'''
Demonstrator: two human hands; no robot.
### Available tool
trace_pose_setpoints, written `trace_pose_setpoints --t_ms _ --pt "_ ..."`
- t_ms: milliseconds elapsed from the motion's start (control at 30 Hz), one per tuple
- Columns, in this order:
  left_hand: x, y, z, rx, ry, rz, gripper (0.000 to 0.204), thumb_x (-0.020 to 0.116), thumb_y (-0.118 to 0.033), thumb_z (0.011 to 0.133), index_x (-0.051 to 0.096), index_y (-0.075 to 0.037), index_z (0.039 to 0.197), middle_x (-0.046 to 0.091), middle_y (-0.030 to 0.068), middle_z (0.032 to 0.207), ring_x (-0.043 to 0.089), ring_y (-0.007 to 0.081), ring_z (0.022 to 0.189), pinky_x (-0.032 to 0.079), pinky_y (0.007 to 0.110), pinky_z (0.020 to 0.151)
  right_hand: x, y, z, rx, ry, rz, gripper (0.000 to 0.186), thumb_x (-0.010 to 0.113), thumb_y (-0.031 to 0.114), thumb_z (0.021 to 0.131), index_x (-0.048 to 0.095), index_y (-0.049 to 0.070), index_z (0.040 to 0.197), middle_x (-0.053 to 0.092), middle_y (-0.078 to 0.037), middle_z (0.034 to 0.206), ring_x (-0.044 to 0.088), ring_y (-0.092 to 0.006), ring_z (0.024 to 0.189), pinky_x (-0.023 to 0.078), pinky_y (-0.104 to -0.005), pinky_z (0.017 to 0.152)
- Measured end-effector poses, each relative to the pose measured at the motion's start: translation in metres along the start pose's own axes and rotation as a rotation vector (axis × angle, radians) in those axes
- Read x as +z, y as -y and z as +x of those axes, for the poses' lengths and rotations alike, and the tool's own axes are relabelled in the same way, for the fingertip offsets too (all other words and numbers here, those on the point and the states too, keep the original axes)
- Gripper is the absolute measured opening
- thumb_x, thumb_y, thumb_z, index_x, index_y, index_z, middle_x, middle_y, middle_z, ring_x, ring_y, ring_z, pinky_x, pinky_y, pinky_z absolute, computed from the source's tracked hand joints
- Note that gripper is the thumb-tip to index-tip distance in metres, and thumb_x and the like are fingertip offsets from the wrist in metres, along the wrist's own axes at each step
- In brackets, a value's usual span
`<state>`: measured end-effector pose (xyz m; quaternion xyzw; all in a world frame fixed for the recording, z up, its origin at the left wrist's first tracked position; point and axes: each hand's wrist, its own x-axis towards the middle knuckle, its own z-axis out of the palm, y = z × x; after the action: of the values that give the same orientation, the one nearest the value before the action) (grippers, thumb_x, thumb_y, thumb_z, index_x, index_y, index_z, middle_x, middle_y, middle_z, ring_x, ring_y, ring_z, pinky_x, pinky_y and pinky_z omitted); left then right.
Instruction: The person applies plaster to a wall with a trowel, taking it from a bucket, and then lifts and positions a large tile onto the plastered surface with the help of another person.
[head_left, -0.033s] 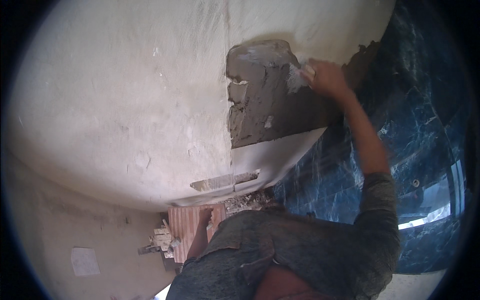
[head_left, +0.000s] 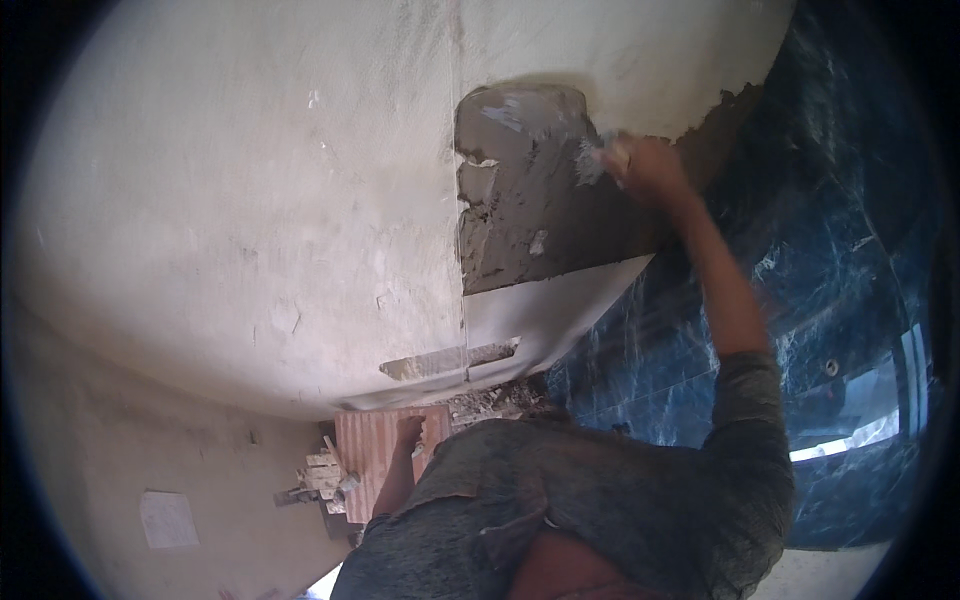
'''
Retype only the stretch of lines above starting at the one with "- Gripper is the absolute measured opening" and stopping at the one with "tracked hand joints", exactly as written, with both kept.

Task response
- Gripper is the absolute measured opening
- thumb_x, thumb_y, thumb_z, index_x, index_y, index_z, middle_x, middle_y, middle_z, ring_x, ring_y, ring_z, pinky_x, pinky_y, pinky_z absolute, computed from the source's tracked hand joints

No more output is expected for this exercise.